How they’ll do it: The government plans to secure between USD 3-4 bn through the privatization of key state-owned assets by October 2026. These include stakes in Banque du Caire, bottled water maker Safi and filling station operator Wataniya (both military-owned companies) and the Gabal El Zeit wind power plant. The government’s minority stake in Alexbank is also on offer. The list also includes stakes in 13 public sector enterprises that will be ready for offering at percentages ranging between 10-40% under partnership with the private sector.

Cabinet will also fast-track the tenders for 12 buildings in Ministries Square — former ministry headquarters in Downtown Cairo — slated for 1Q 2026. It hopes to net proceeds of between USD 2-3 bn. Officials are also in the final stages of a master plan for the sale of land at Ras Banas on the Red Sea Coast.
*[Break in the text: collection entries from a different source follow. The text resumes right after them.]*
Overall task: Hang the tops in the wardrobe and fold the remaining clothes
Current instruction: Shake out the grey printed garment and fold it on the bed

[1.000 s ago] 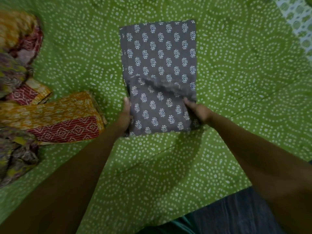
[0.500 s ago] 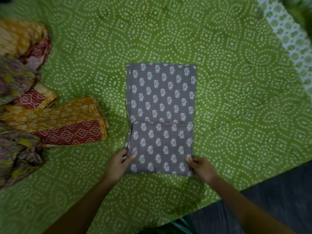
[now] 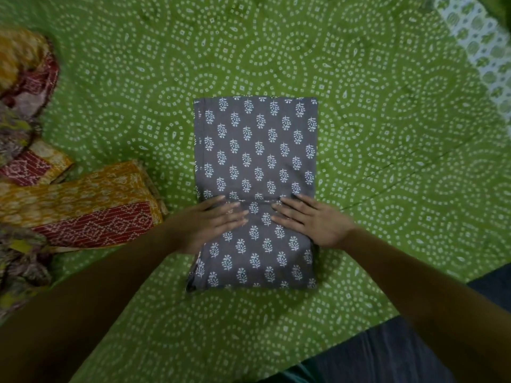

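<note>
A grey garment with white leaf print [image 3: 255,150] lies folded on the green patterned bedsheet [image 3: 387,134], its near part doubled over with the fold's edge across the middle. My left hand [image 3: 210,222] lies flat on the left side of that edge, fingers straight. My right hand [image 3: 309,219] lies flat on the right side, fingers straight and pointing left. Both palms press the cloth down. A folded orange and red printed garment [image 3: 83,205] sits to the left.
A loose heap of orange, red and olive clothes [image 3: 22,111] fills the left edge. A white pillow or sheet with green print [image 3: 481,51] lies at the top right. The bed's near edge runs diagonally at bottom right, with dark floor [image 3: 387,355] beyond.
Both hands let go of the garment's near corners and moved up onto the fold edge, now pressing flat. The view has shifted closer to the cloth.
</note>
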A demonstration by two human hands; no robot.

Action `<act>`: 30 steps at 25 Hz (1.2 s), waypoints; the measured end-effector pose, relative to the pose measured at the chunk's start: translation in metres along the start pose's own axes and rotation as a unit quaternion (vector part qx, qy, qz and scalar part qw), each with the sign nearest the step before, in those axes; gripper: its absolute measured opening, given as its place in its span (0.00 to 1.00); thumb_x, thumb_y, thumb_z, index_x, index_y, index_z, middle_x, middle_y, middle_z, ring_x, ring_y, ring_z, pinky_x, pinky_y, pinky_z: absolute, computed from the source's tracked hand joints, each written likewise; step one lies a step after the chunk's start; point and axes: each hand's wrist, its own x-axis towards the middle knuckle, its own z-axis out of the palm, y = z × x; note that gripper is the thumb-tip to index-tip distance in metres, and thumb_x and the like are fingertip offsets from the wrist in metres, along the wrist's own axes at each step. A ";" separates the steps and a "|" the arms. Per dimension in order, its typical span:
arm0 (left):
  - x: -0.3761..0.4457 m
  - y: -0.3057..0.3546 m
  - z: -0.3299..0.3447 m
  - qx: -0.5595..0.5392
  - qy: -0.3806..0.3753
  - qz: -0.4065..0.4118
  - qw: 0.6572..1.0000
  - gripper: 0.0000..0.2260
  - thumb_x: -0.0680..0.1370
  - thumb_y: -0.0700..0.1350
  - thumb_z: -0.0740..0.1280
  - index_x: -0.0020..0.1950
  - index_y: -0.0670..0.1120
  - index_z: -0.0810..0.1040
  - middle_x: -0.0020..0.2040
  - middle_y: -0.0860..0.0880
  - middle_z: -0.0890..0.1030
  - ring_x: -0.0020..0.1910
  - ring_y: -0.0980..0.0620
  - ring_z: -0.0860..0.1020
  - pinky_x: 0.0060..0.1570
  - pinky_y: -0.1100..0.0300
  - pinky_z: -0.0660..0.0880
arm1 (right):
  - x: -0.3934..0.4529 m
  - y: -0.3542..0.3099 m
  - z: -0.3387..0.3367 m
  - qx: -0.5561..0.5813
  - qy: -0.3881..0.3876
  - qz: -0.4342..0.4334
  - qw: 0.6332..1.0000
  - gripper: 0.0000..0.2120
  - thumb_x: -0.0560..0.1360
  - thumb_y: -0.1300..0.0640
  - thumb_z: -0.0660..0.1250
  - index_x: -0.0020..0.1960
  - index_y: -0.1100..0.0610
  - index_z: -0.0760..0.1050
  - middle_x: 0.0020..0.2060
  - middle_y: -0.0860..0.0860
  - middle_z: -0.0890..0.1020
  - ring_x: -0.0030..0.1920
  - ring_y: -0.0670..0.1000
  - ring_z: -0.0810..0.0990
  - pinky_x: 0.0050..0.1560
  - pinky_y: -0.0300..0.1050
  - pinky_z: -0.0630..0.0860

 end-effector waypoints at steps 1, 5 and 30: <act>0.001 -0.010 0.007 -0.037 -0.004 -0.003 0.999 0.36 0.69 0.42 0.61 0.78 0.45 0.55 0.78 0.46 0.56 0.77 0.47 0.50 0.74 0.48 0.49 | 0.003 0.009 0.000 0.039 -0.005 -0.011 0.999 0.32 0.73 0.59 0.52 0.77 0.52 0.55 0.75 0.52 0.61 0.76 0.55 0.57 0.75 0.53 0.55; 0.007 -0.024 0.001 -0.473 0.131 -0.303 0.817 0.16 0.74 0.36 0.64 0.58 0.47 0.81 0.56 0.51 0.82 0.58 0.53 0.77 0.59 0.60 0.72 | 0.010 0.013 -0.026 0.450 0.050 0.262 0.852 0.17 0.79 0.56 0.57 0.64 0.45 0.75 0.63 0.49 0.77 0.59 0.45 0.77 0.62 0.45 0.73; 0.052 -0.060 -0.105 -0.604 0.368 -0.520 0.480 0.18 0.78 0.55 0.66 0.59 0.43 0.78 0.48 0.49 0.83 0.48 0.49 0.82 0.46 0.56 0.80 | 0.037 0.066 -0.137 0.733 0.309 0.438 0.419 0.08 0.76 0.59 0.68 0.52 0.62 0.77 0.43 0.56 0.83 0.36 0.50 0.82 0.38 0.43 0.80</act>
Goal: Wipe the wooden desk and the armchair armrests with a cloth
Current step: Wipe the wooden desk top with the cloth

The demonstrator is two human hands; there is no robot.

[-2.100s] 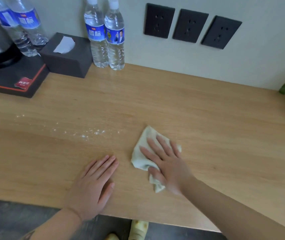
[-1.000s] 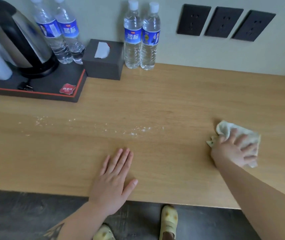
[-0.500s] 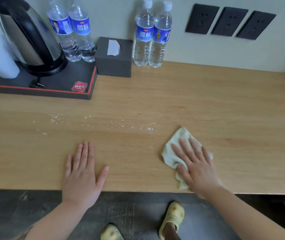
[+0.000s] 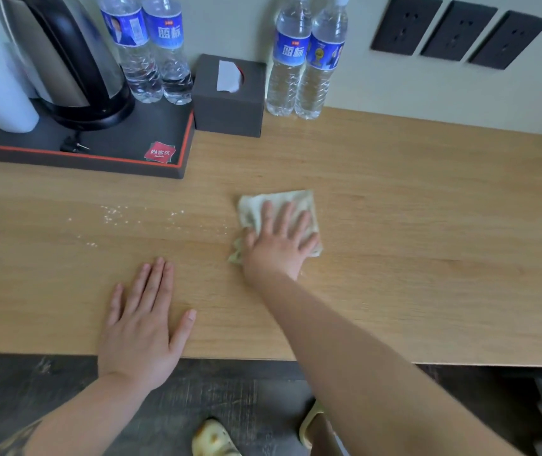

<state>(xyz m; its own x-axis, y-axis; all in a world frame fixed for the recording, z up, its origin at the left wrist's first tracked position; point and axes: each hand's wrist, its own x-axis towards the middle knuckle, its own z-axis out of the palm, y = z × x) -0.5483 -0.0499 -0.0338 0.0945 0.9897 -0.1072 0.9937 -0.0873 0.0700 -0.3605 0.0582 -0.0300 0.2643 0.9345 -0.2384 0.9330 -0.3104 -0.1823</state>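
While your right hand (image 4: 279, 245) presses flat, fingers spread, on the cloth (image 4: 276, 205) at frame centre and your left hand (image 4: 141, 320) lies open, holding nothing, sweeping left risks scattering the crumbs (image 4: 111, 215) off the counter (image 4: 427, 225).

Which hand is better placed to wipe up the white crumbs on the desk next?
The right hand: it already presses the cloth flat, just right of the crumbs. The left hand lies bare on the desk.

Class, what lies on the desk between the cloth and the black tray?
Head view: bare wood of the desk between the cloth and the black tray.
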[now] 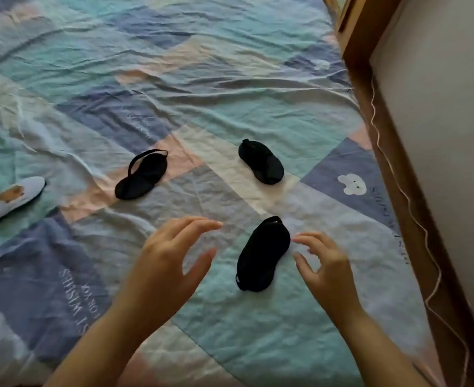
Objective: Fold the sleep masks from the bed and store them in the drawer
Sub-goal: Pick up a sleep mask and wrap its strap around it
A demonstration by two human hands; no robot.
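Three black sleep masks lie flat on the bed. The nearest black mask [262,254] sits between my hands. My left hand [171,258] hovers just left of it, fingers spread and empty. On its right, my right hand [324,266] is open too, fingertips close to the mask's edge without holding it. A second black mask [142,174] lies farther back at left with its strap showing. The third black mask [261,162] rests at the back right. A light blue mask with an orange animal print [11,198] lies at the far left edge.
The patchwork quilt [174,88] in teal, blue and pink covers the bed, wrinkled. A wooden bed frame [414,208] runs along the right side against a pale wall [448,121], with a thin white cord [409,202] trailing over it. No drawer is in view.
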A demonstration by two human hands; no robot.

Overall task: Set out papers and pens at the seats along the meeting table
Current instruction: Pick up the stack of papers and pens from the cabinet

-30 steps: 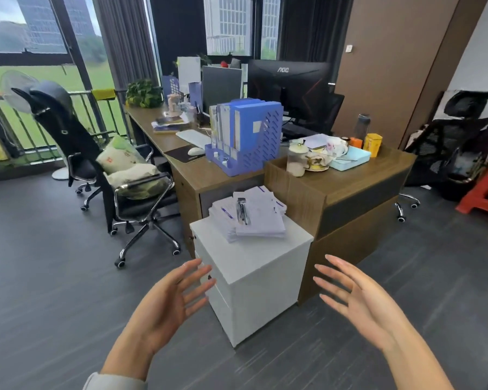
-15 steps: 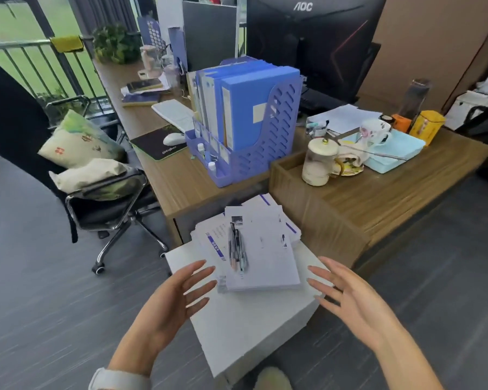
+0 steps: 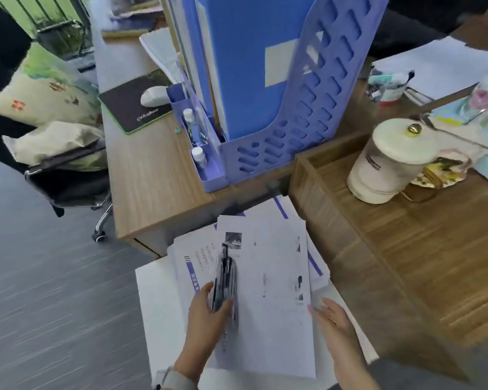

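The left hand (image 3: 206, 316) has its grip clamped on the pens (image 3: 224, 282) lying atop the loose, printed papers (image 3: 273, 277). The right hand (image 3: 333, 319), fingers straight, touches their edge. Beyond stands a blue file rack (image 3: 293, 108) on the counter (image 3: 152, 181), a white jar (image 3: 389, 161) further right.

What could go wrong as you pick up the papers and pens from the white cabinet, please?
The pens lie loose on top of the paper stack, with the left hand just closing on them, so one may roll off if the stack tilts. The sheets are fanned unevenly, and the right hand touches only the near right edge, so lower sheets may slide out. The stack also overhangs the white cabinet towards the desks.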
REMEMBER- Just last week, Egypt received the USD 3.5 bn cashbased portion of the Alam El Roum development agreement from Qatari Diar. This influx of funds was the catalyst that helped Egypt reach the recent staff-level agreement with the Fund on the fifth and sixth reviews after meeting its requirements regarding foreign currency buffers and the closure of financing gaps. Egypt is set to receive some USD 2.7 bn next month once the Fund’s Executive Board approves the reviews.

(** Tap or click the headline above to read this story with all of the links to our background as well as external sources.)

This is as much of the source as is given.